- [What the exercise asks]:
Which of the lines below holds the string "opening"? Copy every line that does.

- [Supplied entries]:
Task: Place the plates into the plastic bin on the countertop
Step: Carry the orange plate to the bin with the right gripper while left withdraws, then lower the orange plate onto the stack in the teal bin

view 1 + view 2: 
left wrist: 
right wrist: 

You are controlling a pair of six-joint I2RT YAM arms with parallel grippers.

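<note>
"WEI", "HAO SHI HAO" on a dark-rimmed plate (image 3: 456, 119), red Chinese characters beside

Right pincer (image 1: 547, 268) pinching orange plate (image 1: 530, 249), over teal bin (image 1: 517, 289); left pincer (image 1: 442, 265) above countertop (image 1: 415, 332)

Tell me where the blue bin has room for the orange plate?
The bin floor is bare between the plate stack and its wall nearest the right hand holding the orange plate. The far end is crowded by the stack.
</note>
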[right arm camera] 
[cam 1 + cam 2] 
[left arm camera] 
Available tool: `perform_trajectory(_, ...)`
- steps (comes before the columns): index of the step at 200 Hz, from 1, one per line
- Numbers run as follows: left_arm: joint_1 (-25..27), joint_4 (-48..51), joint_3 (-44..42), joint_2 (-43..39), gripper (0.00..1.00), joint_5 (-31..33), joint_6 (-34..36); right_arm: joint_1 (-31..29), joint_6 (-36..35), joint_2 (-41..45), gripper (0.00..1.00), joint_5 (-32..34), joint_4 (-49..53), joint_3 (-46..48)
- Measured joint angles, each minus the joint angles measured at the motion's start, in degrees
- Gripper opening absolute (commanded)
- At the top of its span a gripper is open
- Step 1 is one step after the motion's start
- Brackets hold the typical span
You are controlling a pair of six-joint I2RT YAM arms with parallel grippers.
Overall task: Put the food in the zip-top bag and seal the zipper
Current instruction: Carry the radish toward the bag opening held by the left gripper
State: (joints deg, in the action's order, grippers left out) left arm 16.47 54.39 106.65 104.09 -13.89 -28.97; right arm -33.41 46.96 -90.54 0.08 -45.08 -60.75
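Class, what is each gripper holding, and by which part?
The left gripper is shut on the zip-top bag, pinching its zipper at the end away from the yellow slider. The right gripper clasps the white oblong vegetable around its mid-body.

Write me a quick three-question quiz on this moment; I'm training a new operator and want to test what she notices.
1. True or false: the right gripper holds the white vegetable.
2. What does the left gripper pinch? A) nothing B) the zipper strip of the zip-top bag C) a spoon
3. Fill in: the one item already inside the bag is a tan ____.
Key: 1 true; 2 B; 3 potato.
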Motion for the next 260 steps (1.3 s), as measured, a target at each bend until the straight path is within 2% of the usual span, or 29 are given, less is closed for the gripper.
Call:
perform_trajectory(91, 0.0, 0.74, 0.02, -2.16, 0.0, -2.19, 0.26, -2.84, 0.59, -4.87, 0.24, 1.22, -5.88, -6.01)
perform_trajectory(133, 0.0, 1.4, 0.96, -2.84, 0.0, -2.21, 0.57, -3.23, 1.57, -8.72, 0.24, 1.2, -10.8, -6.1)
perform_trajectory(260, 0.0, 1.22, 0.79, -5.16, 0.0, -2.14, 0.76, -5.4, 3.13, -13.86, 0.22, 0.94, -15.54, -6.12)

- [Task response]:
- Gripper opening absolute (commanded)
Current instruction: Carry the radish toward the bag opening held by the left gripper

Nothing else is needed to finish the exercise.